Cycling: Lars van der Haar (Giant-Shimano) surprised everyone last winter. He confidently secured the overall World Cup. What many people don't know is that the young Dutchman takes part in a demanding program on the road every year to prepare for it. We sat down with him briefly as part of the Tour d'Azerbaijan.
Hello Lars, how are you?
Good. Thank You!
You're basically preparing for the mud in Belgium in the dust of Azerbaijan. How important are tours like this to you, what significance does your road program have for you?
(Laughs) My street program is really, really important to me. And tours like this are good, both in terms of organization, as well as the stages and profile. It just gives you strength and endurance, but it also gets you used to higher speeds. This is important to be in a good mood in winter. You can also see a lot of cyclocrossers who are preparing for their season on the MTB, but in winter they usually lack some speed. Others now combine their MTB with a solid road program. That might be a good solution too. Personally, however, I don't really like mountain biking. That's another reason why I drive on the road in the summer.
The reigning world champion Zdenek Stybar is now mainly on the road. Is that also an option for you in the future? Are you interested in races like Paris-Roubaix or the Belgian classics?
One should never say never. But to be honest, I don't like street racing that much that I want to put my full focus on it. Maybe that will be different in ten years. But now cyclocross is high on the priority list.
What exactly do you dislike about street racing?
The racing process is simply different than in cyclocross. It's often boring. You're in the field all the time, with the first hour being tough and the last hour. It's different in cyclocross, where the races are more satisfying for me. Also, I feel like a winner. I want to compete for victory every week. It's not as good on the road as it is off-road.
This winter you have to defend the overall World Cup. Your summer program is used to build up the form for this. When does the concrete preparation on your cyclocrosser begin?
The pressure will of course be greater this winter than last year. More drivers will look to me. Nevertheless, I obviously want to get stronger and be on the podium more often. For this reason, I will still complete a solid road program until the end of June. Then I take a short break. After that, I'll have two more stage races before starting training for the cyclocross season around August 20th.

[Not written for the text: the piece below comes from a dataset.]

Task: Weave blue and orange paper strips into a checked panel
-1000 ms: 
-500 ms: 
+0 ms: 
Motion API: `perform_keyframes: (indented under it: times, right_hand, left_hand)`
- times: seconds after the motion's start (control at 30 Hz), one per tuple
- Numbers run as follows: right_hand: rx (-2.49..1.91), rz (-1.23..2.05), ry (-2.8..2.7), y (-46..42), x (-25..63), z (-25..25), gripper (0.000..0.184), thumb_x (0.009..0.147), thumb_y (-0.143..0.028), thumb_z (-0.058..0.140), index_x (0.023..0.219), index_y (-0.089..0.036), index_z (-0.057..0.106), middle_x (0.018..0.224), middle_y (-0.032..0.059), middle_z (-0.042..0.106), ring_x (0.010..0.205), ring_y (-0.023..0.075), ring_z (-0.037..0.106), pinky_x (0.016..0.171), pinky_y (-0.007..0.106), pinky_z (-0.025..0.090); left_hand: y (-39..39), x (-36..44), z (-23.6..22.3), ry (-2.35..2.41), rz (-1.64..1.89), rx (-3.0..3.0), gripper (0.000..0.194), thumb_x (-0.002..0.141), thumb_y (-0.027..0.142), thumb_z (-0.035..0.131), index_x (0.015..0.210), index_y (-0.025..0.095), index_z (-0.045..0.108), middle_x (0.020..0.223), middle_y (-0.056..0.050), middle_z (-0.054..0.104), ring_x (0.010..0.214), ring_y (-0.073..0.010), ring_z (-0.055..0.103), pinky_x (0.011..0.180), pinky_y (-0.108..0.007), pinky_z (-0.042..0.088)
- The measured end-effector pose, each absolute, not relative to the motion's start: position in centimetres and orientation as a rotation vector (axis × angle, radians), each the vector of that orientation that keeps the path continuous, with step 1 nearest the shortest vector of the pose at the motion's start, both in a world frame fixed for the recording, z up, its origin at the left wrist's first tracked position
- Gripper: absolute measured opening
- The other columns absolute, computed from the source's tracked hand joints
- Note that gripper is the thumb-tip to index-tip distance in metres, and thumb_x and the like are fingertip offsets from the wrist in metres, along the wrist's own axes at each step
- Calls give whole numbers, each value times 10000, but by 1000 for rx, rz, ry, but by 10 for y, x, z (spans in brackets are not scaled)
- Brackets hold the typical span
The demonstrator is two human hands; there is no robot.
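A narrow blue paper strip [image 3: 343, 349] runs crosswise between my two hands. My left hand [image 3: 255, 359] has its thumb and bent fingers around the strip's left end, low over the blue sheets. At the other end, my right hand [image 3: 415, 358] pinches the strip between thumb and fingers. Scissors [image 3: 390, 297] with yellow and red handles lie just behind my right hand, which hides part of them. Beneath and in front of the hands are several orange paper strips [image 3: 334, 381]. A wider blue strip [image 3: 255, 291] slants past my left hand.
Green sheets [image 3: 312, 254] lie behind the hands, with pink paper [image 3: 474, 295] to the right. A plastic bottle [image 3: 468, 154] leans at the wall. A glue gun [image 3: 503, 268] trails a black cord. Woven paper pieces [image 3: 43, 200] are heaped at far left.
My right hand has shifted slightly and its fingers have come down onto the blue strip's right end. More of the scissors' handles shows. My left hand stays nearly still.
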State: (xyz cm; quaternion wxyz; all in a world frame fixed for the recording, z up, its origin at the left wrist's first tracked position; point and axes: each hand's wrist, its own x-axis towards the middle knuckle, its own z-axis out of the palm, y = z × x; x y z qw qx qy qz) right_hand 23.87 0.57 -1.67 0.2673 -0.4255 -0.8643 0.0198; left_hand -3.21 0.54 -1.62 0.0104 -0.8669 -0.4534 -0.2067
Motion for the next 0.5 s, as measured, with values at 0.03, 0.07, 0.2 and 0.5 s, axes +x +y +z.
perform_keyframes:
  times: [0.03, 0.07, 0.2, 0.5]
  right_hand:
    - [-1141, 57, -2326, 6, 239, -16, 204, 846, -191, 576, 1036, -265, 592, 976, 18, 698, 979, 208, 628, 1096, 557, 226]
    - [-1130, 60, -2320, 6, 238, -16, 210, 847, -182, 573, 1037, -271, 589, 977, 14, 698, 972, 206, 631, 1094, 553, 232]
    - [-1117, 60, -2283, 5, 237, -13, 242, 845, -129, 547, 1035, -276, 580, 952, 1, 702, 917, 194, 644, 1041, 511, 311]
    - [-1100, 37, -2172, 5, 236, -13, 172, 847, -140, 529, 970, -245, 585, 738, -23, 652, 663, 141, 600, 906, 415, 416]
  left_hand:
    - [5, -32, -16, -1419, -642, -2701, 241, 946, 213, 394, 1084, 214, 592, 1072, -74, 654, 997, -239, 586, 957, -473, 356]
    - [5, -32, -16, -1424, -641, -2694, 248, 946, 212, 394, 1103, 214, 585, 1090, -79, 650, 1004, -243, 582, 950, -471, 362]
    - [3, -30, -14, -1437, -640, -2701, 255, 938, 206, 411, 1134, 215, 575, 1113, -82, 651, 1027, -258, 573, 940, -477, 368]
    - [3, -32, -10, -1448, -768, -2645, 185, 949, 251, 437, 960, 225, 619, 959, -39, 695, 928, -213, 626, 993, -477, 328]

And what does your specific program look like then? Do you put your racing bike in the corner and only ride the cyclocross bike?
No. I do most of the training on the road. I only train on the cyclocross bike once a week – mostly on Wednesdays. Then the technology program is on the agenda. I do that all winter long. I still use my road bike for road training, mainly because of the intervals and getting used to the speed.
Let's talk about your way of racing. Last winter you surprised many by often being behind at the beginning but ending up on the podium. You can't plan that, of course, but how do you manage to keep calm in such situations during the race?
Well, on the one hand you have a mental advantage if you can fight your way back up in the race, past the drivers who made a better impression before. But you also have to know how to move forward again. I usually start fast too. But sometimes you just don't feel so good and you have to get into the race first. i know what i can do That's why I usually manage to stay calm in such moments. You just have to believe in yourself.
Speaking of believing in yourself. What goals do you have for the coming winter?
Of course it's difficult to win the overall World Cup every year. My goal is to defend my title, but of course you also need a bit of luck. I also want to do some good Superprestige races. But my big goal is the World Championships in Tabor. I really want to fight for victory there.
One last question: How do you see the globalization of cyclocross? There were considerations to organize a World Cup in the USA.
I think it's difficult to take that step. Although I will start the season in Las Vegas again this year, it is a different matter with regard to the World Cup, both logistically and financially. In addition to the drivers, a lot of material always has to be transported. And then you have to ask yourself, is it worth it for a one-hour race? Maybe if you combine several races overseas. I'm ready for it, but I don't really think it's a good idea.
Thanks for the interview and good luck for the season!